Joint Q Learning Family
======================================================================

.. contents::
    :local:
    :depth: 3

---------------------

.. _DQN:

Deep (Recurrent) Q Learning: A Recap
-----------------------------------------------

**Vanilla Q Learning**

Without deep learning to approximate the state-action pair value, Q learning is restricted in the Q-table, which records all the pairs of :math:`(s,a)` with their corresponding Q values.
The Q-Learning algorithm aims to learn the Q-Value of each :math:`(s,a)` pair based on interaction with the environment and iteratively update the Q-value record in the Q-table.

The first step is choosing the action using **Epsilon-Greedy Exploration Strategy**.
The agent then takes the best-known action or does random exploration, entering the next state with a reward given by the environment.

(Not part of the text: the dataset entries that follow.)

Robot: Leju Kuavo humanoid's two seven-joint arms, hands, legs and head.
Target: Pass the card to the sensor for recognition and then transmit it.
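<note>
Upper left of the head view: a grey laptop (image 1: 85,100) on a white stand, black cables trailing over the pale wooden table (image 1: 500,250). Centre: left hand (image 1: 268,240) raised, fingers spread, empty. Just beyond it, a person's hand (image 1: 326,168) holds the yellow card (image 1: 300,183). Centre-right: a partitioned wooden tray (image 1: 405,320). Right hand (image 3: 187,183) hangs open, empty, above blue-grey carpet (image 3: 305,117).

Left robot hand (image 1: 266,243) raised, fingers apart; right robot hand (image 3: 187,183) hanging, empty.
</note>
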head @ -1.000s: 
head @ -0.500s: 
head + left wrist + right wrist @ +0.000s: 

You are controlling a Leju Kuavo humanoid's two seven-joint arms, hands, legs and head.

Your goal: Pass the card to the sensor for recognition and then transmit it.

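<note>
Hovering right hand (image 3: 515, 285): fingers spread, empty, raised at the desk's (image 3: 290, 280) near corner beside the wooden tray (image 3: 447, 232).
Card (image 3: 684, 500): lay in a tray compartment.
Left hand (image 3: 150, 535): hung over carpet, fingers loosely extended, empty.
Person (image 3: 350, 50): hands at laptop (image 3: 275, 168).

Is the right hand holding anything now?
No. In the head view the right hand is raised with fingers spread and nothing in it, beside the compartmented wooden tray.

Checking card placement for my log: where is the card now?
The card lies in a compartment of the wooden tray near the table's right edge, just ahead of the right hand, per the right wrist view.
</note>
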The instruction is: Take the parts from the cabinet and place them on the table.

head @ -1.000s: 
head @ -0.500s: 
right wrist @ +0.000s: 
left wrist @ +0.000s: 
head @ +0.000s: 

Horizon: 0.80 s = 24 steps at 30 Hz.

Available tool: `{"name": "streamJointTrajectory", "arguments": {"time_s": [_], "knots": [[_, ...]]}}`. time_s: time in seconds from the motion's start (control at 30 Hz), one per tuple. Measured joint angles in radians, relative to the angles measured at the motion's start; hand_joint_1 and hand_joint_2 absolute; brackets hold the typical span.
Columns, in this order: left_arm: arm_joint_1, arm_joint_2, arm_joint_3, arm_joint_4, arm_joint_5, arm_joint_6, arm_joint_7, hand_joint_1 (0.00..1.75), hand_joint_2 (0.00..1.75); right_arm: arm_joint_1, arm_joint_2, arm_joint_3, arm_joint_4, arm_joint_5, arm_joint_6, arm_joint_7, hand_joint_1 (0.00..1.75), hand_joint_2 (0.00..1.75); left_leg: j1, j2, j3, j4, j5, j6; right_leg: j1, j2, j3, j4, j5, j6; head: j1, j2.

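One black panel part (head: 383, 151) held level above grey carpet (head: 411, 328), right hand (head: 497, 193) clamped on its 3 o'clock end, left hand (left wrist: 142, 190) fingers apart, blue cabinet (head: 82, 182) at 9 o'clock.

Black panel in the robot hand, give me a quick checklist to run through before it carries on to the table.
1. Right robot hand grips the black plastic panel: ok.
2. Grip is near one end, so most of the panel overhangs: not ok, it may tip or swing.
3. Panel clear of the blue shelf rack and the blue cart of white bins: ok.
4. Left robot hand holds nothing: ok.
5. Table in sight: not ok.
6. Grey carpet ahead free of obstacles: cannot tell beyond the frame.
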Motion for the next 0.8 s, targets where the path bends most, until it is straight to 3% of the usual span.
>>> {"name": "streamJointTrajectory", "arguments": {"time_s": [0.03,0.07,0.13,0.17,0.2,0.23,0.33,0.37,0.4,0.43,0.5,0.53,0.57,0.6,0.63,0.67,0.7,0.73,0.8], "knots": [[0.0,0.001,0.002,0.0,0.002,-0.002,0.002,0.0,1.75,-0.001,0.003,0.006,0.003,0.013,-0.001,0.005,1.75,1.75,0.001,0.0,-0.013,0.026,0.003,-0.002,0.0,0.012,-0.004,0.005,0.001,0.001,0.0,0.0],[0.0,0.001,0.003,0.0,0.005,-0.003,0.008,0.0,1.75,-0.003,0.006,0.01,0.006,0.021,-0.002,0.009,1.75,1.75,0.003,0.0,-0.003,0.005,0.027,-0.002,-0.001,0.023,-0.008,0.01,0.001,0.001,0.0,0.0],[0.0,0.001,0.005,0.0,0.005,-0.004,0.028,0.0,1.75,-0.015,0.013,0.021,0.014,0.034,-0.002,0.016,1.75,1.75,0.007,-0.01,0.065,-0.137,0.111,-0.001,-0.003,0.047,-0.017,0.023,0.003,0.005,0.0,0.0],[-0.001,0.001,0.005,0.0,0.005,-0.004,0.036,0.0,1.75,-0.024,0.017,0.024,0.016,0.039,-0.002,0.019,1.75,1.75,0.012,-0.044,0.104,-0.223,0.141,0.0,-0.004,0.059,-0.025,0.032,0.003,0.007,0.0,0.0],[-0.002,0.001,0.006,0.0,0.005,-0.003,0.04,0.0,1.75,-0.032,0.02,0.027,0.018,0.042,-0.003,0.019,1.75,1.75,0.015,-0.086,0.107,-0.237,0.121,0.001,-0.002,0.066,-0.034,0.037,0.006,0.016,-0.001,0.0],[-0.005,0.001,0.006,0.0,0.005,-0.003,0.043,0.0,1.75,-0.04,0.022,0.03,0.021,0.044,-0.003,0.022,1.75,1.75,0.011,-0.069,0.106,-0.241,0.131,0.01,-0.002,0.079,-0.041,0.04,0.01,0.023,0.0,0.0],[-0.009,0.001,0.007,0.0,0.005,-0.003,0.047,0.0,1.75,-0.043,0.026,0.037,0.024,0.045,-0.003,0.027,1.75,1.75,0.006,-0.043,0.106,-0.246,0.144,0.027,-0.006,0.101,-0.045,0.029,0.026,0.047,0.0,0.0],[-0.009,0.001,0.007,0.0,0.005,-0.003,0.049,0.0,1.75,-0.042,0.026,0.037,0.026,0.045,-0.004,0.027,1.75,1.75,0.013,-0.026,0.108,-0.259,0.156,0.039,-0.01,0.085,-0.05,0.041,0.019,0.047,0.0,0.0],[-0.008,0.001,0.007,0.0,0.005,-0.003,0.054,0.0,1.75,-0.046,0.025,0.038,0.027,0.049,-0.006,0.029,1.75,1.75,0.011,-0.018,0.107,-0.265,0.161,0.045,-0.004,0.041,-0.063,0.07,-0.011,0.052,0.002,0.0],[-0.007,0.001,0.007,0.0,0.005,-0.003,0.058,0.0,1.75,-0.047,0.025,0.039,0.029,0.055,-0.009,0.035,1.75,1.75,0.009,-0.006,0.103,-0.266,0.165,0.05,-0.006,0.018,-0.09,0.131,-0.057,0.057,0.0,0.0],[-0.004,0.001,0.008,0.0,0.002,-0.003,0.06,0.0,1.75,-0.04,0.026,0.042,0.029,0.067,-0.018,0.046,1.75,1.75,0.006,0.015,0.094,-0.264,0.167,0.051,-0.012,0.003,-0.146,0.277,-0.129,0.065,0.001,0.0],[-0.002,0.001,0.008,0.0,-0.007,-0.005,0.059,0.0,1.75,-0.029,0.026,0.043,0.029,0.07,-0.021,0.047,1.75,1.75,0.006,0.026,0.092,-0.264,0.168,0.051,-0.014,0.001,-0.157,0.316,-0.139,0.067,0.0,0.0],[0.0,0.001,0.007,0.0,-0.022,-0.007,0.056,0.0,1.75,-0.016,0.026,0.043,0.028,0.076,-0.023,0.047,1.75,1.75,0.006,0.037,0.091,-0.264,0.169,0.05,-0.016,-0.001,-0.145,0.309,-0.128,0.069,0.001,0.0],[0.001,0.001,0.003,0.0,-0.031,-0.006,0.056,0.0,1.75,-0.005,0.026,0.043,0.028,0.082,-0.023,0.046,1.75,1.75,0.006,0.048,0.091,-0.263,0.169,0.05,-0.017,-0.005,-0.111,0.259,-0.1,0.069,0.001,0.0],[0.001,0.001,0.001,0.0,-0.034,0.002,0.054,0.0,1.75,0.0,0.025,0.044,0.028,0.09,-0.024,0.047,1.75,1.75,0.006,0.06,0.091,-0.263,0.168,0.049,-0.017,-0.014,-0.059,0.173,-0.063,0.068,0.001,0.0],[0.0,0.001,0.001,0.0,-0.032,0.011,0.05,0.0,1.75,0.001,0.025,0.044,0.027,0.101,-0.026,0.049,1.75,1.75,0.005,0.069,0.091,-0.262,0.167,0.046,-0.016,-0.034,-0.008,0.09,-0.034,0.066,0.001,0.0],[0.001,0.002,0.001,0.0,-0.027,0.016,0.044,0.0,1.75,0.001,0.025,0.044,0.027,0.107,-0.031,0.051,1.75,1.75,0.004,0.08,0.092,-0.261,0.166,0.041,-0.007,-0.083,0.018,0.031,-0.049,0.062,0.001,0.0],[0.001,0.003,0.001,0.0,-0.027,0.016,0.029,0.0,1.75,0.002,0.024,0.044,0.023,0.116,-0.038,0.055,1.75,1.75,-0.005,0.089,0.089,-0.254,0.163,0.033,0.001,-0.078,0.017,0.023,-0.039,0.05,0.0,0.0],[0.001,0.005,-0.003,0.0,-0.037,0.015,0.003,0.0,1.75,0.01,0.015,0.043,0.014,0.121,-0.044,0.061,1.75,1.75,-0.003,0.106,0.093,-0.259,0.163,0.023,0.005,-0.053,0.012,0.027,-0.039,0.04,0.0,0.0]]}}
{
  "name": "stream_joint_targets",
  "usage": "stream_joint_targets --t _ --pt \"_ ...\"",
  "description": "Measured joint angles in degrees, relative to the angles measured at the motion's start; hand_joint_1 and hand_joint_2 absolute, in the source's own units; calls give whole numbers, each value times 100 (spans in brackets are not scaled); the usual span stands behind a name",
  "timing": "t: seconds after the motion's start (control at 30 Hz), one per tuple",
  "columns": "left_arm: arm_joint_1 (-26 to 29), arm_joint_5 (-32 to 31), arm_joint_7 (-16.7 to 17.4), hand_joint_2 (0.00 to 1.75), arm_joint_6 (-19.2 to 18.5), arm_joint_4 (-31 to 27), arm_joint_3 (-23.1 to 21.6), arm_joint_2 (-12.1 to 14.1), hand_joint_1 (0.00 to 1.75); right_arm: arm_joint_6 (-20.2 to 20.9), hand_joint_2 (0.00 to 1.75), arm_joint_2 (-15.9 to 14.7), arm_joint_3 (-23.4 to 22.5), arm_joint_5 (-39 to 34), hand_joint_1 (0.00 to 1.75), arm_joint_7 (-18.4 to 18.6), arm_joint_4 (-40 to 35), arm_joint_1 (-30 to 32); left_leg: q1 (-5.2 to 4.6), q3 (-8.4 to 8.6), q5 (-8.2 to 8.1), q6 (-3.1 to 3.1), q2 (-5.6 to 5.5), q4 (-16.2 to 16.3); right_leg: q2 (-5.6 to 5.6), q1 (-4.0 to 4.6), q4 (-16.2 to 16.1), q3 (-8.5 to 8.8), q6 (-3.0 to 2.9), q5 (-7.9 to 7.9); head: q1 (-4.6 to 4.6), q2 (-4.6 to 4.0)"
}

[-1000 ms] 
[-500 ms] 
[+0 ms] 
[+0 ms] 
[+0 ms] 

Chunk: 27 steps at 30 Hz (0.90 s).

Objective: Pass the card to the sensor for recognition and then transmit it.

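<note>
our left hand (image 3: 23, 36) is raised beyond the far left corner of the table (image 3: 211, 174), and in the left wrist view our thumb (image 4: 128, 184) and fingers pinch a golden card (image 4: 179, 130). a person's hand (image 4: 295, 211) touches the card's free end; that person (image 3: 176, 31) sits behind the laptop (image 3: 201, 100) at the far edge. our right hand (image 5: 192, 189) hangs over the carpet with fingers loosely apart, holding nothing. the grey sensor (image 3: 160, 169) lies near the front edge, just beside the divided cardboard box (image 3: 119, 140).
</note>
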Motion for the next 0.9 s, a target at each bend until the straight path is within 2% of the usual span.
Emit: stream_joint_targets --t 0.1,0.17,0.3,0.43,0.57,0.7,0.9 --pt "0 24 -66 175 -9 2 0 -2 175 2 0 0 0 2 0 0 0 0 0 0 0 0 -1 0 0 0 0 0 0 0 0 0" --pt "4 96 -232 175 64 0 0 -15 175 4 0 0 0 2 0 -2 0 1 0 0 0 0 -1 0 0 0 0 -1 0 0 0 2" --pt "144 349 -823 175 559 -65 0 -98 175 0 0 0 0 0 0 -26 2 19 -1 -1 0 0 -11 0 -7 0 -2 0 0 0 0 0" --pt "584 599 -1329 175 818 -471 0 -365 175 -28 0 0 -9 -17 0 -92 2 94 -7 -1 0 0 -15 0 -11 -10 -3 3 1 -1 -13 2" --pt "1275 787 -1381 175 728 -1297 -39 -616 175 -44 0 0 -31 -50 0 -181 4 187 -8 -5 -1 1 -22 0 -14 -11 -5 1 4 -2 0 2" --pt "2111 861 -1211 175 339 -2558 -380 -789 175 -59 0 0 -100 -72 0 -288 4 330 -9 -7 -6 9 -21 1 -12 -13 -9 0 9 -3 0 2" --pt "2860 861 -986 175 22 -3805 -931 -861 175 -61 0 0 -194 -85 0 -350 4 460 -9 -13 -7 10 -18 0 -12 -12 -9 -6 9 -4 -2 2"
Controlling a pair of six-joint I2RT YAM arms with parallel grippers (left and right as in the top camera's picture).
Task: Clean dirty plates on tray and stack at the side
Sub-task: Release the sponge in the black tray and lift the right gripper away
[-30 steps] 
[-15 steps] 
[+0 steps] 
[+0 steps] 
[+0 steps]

The second step uses the bellman equation to update the Q-table based on collected data.

.. math::

    Q(s,a)=(1-\alpha)Q(s,a)+\alpha*(r+\lambda*max_a(s^{'},a^{'}))

Here
:math:`s` is the state.
:math:`a` is the action.
:math:`s^{'}` is the next state.
:math:`a^{'}` is the next action that yields the highest Q value
:math:`\alpha` is the learning rate.
:math:`\lambda` is the discount factor.

Keeping iterating these two steps and updating the Q-table can converge the Q value. And the final Q value is the reward expectation of the action you choose based on the current state.

**Deep Q Learning**

Introducing deep learning into Q learning is a giant leap. However, it enables us to approximate the Q value using a neural network.
There are two networks in deep Q learning:math:`Q` network and math:`Q_{tag}` network, which are the same in architecture.

Q table is now replaced by :math:`Q` network to approximate the Q value.
This way, the :math:`(s,a)` pairs number can be huge. As we can encode the state to a feature vector and learn the mapping between
the feature vector and the Q value.
The design of the Q function is simple, it takes :math:`s` as input and has :math:`a` number of output dimensions.
The max value of output nodes is chosen to be :math:`max_a(s^{'},a^{'})` in vanilla Q learning.
Finally, we use the Bellman equation to update the network.
The optimization target is to minimize the minimum square error (MSE) between the current Q value estimation and the target Q estimation.

.. math::

    \phi_{k+1} = \arg \min_{\phi}(Q_\phi(s,a)-(r+\lambda*max_{a^{'}}Q_{\phi_{tar}}(s^{'},a^{'})))^2

The :math:`Q_{tag}` network is updated every :math:`t` timesteps copying the :math:`Q` network.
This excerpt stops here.